Separazione Computazionale Di Eterogeneità Conformazionale Mediante Tomografia Cryo-elettrone E Sub-volume 3D in Media
In precedenza abbiamo usato tomografia cryo-elettrone, combinata con una media di sub-volume e classificazione per ottenere strutture 3D delle assemblee macromolecolare in casi dove era presente una sola specie dominante e applicato questi metodi per l'analisi di una varietà di trimeric HIV-1 e SIV busta glicoproteine (Env).

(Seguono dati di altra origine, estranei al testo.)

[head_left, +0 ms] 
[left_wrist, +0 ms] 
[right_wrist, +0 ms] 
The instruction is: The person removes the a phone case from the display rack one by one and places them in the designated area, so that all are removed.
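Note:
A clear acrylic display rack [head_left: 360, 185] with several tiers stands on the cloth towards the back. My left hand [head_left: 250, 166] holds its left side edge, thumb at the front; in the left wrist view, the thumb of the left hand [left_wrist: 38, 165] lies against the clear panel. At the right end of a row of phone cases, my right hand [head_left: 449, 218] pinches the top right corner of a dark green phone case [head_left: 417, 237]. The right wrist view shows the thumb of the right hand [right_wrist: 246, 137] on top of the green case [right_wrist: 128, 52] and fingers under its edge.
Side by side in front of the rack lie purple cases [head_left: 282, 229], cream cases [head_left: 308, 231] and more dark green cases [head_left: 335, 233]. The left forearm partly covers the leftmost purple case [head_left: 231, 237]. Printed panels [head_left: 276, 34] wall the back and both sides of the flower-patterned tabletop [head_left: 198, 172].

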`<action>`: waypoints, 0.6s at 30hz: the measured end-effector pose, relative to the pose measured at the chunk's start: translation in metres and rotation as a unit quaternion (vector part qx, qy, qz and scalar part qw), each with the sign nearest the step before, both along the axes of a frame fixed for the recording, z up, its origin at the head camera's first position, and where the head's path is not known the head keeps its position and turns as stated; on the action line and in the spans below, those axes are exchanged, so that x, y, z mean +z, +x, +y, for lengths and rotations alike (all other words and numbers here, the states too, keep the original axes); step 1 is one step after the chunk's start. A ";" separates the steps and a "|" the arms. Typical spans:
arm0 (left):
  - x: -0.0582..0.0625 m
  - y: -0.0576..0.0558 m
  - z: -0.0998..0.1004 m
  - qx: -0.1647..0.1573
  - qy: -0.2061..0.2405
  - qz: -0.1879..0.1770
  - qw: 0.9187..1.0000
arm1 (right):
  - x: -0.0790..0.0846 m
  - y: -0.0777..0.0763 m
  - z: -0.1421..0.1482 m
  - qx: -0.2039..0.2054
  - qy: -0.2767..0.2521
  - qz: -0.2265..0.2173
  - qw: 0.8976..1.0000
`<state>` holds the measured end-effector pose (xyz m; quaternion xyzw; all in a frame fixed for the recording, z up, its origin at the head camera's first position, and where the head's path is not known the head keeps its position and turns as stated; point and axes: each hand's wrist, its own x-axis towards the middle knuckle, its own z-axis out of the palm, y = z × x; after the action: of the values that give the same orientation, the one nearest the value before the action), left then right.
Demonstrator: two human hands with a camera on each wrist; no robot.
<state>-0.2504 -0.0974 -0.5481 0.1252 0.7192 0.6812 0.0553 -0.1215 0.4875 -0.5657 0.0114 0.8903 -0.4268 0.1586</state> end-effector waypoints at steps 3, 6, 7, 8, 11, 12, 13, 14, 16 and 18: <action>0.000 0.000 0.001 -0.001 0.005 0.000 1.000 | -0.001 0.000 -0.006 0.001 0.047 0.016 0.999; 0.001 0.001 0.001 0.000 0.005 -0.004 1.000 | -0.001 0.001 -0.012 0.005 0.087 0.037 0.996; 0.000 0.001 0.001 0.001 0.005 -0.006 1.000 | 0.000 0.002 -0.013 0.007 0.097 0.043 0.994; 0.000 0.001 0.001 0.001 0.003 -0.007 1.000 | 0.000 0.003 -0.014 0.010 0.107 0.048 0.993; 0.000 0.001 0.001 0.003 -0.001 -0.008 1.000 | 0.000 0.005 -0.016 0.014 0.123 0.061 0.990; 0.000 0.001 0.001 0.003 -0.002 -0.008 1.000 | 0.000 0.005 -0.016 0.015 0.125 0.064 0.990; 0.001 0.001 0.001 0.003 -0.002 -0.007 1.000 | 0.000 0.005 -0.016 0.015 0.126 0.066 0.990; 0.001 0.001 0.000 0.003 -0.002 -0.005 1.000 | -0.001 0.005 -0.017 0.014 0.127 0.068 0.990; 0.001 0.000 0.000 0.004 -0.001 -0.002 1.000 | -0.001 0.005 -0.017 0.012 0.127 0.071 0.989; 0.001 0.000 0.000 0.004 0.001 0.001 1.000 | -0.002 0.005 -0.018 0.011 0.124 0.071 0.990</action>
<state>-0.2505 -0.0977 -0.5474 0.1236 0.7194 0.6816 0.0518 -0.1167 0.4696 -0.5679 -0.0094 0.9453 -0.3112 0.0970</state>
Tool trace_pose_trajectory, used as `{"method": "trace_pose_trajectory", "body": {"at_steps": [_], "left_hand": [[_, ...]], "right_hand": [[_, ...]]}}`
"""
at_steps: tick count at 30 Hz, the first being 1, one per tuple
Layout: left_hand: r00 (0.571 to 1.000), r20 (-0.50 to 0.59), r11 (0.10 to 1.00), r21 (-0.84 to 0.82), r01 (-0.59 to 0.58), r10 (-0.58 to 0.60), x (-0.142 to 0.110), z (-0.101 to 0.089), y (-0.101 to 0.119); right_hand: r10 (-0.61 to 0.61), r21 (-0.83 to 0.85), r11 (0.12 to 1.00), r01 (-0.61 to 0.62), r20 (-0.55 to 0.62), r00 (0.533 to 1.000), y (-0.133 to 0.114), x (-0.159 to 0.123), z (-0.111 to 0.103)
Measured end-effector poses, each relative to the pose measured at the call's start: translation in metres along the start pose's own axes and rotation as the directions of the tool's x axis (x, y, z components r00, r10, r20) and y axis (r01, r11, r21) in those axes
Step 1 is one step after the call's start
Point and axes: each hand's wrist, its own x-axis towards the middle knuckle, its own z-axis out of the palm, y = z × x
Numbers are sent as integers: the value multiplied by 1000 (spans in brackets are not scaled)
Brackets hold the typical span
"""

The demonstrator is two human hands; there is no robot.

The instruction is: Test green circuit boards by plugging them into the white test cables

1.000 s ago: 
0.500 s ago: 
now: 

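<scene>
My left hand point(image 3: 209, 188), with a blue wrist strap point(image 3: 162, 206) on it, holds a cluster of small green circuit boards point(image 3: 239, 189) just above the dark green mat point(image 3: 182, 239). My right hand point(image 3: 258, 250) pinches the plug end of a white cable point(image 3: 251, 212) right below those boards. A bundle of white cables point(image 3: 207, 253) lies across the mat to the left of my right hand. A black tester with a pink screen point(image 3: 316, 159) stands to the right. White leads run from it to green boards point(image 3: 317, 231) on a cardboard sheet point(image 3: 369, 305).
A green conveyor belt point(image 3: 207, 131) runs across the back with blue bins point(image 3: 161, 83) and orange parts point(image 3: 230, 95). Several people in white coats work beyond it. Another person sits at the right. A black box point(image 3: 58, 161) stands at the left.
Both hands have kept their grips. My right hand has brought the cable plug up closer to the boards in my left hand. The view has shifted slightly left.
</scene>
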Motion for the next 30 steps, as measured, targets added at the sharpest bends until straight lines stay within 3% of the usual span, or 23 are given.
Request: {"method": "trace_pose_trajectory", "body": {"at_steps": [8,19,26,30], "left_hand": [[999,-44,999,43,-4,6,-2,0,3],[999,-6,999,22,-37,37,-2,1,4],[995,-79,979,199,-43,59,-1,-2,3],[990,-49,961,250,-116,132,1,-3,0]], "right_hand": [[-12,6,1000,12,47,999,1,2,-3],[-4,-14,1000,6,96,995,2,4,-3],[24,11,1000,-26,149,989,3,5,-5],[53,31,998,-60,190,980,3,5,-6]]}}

Qui, noi estendere questi studi dimostrando automatizzati, iterativi, manca di metodi di allineamento e classificazione Cuneo-correzione immagine 3D per distinguere molteplici conformazioni che sono presenti contemporaneamente. Vi presentiamo un metodo per misurare la distribuzione spaziale degli elementi vettoriali che rappresentano stati conformazionali distinti di Env. Noi identificare strategie di elaborazione dei dati che permettono di chiare separazione di precedentemente caratterizzato chiuso e aprire conformazioni, come pure unliganded e anticorpo-liganded stati di Env quando sono presentano in miscele. Mostriamo identificazione e rimozione di picchi con il più basso rapporto segnale-rumore migliora l'accuratezza complessiva di allineamento tra i singoli sub-volumi Env, che tale precisione di allineamento, a sua volta, determina il successo di classificazione di immagine nel valutare conformazionali eterogeneità nei miscugli eterogenei. Noi convalidare queste procedure per separazione computazionale con successo separando e ricostruendo distinte strutture 3D per unliganded e anticorpo-liganded, come pure le conformazioni aperte e chiuse di Env presenti simultaneamente in miscele.